Among the records, which lines hold the word "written"? Pick them out.
(Beginning of Records supplied)
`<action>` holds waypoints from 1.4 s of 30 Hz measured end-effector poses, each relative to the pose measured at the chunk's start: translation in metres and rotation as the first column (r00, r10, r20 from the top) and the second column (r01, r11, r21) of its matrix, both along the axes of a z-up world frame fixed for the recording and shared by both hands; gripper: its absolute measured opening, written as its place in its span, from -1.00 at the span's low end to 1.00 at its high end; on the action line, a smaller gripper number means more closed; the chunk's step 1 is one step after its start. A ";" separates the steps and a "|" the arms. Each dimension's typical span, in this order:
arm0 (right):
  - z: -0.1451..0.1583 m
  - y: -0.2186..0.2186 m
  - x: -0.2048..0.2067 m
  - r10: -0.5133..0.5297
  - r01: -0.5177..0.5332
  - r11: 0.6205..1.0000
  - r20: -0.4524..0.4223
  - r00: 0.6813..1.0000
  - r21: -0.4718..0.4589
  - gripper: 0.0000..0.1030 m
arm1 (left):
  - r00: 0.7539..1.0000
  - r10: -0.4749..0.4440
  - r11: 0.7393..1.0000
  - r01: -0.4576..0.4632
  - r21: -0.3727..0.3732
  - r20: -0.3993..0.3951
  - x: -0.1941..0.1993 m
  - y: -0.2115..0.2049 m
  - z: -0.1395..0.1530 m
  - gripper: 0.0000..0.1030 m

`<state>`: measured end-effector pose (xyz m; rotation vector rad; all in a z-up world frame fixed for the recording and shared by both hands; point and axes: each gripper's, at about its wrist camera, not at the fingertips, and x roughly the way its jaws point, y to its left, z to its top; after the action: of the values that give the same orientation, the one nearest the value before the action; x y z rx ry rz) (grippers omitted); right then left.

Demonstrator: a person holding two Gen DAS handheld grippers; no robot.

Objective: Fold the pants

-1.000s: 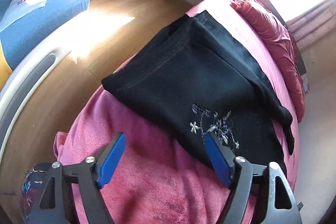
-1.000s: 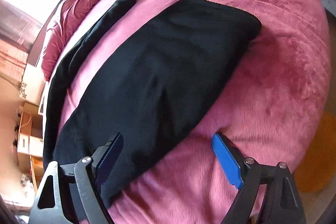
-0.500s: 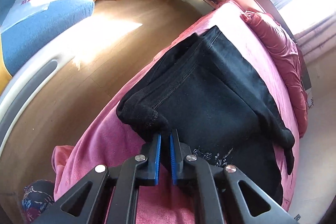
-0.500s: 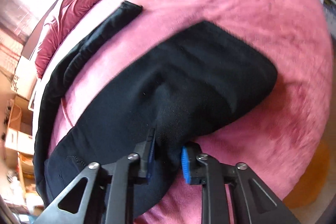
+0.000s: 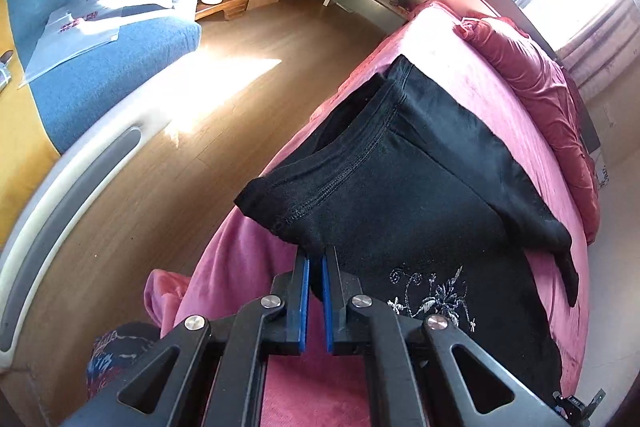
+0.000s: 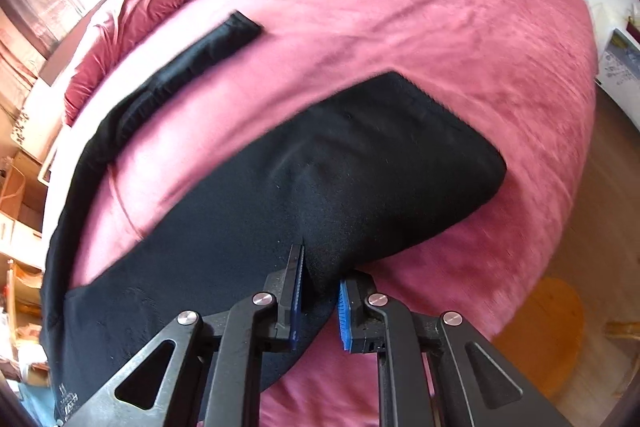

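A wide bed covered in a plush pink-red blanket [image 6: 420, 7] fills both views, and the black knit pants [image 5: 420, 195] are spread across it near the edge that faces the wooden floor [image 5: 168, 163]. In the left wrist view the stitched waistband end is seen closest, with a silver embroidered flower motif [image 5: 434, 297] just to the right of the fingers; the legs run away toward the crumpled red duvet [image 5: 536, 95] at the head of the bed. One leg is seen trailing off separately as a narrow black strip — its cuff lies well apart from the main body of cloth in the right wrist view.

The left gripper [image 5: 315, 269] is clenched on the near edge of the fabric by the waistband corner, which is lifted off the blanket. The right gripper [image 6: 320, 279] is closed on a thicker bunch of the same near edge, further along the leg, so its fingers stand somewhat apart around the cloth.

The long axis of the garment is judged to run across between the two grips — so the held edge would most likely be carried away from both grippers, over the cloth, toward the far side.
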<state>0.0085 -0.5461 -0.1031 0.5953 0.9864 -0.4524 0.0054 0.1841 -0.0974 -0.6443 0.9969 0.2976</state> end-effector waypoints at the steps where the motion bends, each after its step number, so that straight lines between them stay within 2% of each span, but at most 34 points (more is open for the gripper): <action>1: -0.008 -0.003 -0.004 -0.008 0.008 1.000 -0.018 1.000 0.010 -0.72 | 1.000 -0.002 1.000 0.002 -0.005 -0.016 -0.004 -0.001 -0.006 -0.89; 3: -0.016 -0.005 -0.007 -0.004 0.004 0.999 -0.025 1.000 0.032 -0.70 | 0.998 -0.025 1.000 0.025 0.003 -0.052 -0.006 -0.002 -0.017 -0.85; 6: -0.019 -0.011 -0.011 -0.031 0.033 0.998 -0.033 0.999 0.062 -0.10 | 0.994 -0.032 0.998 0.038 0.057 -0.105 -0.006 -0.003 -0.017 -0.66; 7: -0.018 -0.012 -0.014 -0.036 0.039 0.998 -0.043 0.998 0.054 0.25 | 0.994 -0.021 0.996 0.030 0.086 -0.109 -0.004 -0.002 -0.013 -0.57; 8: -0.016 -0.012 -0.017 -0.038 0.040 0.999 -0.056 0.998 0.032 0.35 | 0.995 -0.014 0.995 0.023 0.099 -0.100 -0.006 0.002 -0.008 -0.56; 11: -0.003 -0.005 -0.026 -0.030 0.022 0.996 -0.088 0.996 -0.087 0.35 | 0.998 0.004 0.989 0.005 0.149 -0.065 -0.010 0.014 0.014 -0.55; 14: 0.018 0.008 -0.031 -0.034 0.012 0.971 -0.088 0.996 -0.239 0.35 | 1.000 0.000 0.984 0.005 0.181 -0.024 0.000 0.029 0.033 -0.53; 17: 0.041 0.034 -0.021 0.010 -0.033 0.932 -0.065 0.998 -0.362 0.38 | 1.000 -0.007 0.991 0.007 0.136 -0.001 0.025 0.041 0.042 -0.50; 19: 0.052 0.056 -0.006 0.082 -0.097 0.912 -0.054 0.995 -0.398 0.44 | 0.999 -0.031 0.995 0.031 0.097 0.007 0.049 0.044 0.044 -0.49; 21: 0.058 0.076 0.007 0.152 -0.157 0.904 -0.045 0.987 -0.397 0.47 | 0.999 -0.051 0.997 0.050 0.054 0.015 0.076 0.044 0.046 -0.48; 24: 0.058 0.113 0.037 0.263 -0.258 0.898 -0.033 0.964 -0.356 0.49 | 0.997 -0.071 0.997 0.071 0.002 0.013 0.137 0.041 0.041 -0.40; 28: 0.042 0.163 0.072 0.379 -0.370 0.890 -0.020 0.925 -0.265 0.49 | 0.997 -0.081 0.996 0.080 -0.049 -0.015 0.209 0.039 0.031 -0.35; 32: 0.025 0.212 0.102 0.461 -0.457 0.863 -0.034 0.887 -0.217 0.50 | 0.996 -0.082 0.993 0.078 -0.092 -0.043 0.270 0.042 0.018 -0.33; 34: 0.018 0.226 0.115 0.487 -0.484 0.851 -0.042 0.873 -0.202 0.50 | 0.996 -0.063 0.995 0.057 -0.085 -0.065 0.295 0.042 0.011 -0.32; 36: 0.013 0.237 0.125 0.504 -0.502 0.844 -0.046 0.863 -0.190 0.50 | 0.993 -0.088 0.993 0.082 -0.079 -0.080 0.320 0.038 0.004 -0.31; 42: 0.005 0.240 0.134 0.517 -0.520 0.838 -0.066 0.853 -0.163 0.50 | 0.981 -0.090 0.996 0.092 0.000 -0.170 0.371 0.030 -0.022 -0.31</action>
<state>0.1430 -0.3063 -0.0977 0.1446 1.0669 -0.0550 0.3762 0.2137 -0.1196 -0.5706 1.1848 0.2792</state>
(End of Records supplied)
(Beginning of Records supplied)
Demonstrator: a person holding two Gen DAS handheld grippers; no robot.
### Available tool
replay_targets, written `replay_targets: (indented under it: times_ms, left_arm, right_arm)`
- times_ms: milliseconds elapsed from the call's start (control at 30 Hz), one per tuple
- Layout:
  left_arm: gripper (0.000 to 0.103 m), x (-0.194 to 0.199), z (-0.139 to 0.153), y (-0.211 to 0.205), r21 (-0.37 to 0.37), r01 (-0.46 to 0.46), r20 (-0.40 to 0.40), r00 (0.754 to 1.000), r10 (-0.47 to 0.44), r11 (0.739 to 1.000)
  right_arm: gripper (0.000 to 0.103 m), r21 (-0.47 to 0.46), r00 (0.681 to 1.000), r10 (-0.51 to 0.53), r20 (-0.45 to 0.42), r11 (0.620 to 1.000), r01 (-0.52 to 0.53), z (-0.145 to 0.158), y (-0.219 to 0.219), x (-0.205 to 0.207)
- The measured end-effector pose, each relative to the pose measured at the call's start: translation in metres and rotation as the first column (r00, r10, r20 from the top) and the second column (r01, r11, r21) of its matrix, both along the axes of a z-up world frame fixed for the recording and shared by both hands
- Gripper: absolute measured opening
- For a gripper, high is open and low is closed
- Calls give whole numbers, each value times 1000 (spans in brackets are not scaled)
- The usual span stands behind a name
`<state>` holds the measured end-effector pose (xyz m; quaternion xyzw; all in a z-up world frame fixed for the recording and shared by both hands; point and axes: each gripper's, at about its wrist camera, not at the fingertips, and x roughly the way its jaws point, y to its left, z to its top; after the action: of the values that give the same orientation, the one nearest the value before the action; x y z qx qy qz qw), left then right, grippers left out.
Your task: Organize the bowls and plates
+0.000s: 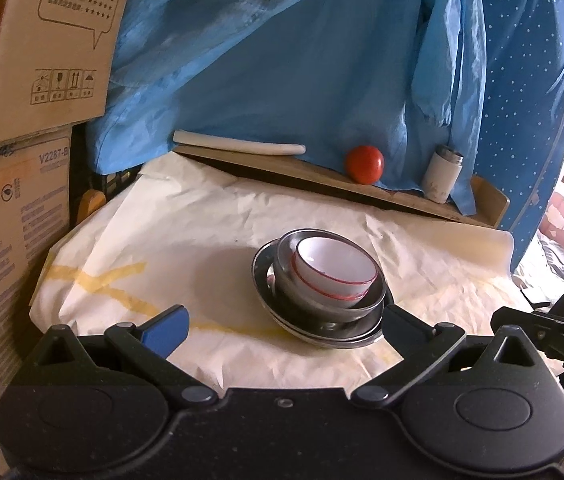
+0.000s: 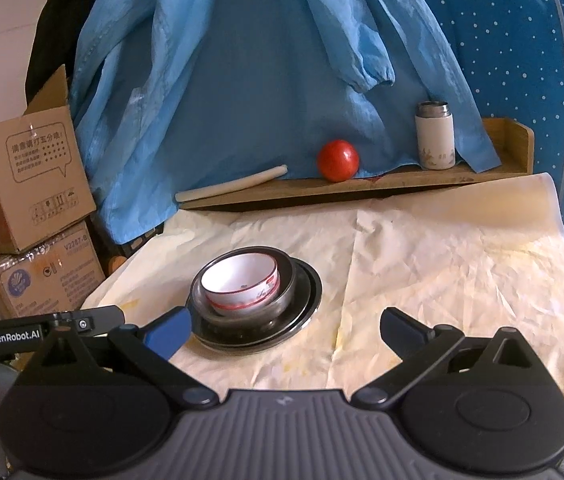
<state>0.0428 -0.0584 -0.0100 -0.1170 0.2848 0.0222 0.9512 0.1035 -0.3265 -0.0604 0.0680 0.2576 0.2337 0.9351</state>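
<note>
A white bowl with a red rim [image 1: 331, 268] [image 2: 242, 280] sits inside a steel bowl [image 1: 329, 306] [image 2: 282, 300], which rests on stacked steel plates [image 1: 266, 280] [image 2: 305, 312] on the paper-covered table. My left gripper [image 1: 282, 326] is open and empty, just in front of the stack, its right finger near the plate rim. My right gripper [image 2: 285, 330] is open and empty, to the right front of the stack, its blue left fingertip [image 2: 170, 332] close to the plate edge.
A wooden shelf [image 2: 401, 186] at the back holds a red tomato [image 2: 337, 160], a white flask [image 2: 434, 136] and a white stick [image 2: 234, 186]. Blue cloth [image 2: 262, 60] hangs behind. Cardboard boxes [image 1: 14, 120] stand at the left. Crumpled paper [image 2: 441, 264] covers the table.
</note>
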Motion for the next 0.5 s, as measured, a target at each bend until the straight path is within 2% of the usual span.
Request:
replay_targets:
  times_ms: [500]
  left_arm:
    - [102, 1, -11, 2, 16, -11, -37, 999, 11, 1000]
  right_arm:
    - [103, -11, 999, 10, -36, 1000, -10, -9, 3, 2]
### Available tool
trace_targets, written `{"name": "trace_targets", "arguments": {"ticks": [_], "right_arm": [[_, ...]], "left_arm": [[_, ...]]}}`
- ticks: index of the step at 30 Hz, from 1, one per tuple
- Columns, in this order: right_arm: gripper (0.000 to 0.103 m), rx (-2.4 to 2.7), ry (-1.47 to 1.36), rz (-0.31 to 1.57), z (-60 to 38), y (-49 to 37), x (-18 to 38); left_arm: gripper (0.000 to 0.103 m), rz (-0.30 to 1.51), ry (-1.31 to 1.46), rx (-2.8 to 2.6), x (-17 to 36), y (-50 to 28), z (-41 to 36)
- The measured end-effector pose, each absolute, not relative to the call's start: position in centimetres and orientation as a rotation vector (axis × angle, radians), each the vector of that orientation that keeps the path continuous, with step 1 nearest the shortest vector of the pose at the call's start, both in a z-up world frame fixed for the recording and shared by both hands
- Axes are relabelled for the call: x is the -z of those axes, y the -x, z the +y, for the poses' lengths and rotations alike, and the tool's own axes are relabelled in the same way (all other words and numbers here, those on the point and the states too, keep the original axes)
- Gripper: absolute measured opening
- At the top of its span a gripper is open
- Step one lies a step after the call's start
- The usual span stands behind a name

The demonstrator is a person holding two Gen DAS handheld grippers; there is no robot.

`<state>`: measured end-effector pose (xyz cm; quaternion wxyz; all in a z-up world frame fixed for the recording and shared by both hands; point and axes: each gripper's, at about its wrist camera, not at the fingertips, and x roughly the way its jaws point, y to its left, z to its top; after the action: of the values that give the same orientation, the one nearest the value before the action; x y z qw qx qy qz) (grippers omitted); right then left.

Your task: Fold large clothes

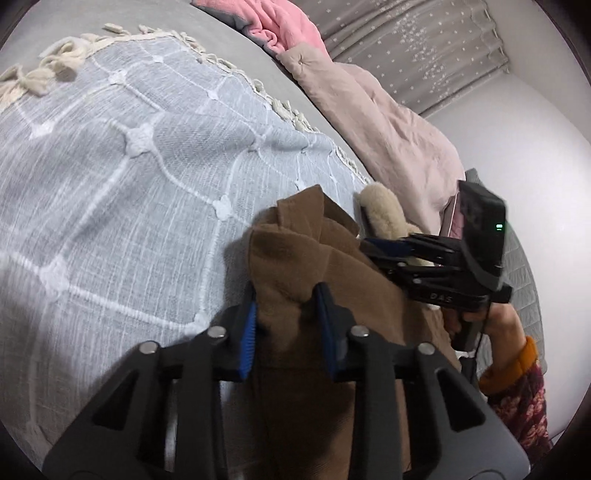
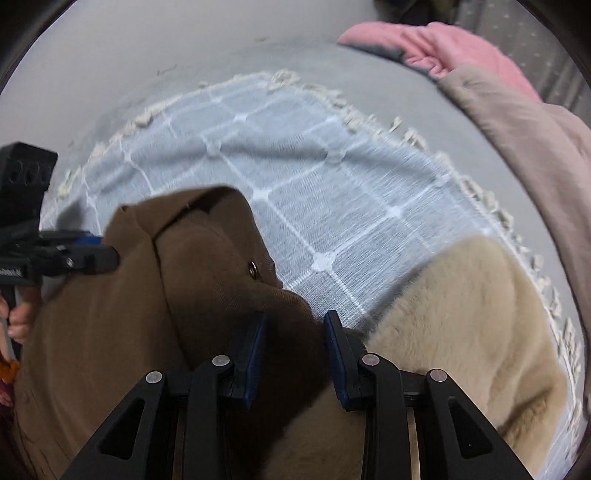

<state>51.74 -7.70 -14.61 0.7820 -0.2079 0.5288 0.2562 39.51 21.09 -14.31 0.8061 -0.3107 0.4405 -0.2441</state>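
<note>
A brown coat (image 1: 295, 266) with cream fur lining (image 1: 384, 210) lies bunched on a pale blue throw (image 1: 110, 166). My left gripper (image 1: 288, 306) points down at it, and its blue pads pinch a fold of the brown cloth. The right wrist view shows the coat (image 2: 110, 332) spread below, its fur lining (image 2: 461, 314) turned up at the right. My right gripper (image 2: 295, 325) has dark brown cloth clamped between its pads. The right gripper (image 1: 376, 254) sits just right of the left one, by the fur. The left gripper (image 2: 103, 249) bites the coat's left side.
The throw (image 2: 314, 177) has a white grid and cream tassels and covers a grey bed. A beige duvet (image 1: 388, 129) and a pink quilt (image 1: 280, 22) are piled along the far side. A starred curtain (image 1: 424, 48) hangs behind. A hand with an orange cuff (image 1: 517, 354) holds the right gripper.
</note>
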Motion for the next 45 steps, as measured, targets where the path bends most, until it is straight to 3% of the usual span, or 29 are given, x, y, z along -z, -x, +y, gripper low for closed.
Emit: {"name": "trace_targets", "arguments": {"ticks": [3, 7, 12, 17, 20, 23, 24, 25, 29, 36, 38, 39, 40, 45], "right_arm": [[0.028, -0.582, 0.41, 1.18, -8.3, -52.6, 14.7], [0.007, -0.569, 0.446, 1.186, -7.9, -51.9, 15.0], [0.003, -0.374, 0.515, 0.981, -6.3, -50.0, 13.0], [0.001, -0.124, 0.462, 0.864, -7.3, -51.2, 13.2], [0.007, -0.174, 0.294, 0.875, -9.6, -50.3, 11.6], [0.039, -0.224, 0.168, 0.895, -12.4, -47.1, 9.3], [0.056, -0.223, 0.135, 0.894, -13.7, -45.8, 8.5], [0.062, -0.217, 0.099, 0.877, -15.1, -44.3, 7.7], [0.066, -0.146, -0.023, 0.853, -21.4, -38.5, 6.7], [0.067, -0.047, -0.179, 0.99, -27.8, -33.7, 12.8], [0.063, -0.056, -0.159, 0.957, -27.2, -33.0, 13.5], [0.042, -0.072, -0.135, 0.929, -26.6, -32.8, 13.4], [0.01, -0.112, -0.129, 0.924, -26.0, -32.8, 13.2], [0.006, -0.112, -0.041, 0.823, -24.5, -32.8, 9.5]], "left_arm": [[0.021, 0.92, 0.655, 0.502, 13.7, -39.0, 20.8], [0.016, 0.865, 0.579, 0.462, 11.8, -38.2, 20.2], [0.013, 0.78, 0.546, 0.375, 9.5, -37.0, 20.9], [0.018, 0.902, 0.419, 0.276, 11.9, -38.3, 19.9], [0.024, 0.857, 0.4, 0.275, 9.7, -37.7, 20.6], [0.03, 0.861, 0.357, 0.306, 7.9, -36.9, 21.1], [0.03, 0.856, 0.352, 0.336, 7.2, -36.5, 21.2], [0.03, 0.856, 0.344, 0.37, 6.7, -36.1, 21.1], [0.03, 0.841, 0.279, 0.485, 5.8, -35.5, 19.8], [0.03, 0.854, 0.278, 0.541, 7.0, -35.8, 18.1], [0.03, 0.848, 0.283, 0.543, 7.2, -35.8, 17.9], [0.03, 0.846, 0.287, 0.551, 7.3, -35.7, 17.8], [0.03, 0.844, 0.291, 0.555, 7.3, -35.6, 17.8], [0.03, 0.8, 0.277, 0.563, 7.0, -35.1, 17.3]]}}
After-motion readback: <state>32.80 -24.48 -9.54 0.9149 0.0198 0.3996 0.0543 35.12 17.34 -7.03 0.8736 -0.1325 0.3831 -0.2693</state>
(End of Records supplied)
→ Response to this task:
`<action>` holds waypoints from 1.4 s of 30 Hz measured end-effector poses, each relative to the pose measured at the chunk's start: translation in metres and rotation as the first column (r00, r10, r20 from the top) and the second column (r01, r11, r21) of its matrix, both along the axes of a z-up world frame fixed for the recording and shared by both hands; gripper: its absolute measured opening, written as its place in its span, from -1.00 at the span's low end to 1.00 at its high end; on the action line, a smaller gripper number means more closed; the chunk's step 1 is one step after its start. A ";" separates the steps and a "|" the arms. Each dimension's typical span, in this order:
replay_targets, written `replay_targets: (indented under it: times_ms, left_arm, right_arm)`
trace_targets, written `{"name": "trace_targets", "arguments": {"ticks": [_], "right_arm": [[_, ...]], "left_arm": [[_, ...]]}}`

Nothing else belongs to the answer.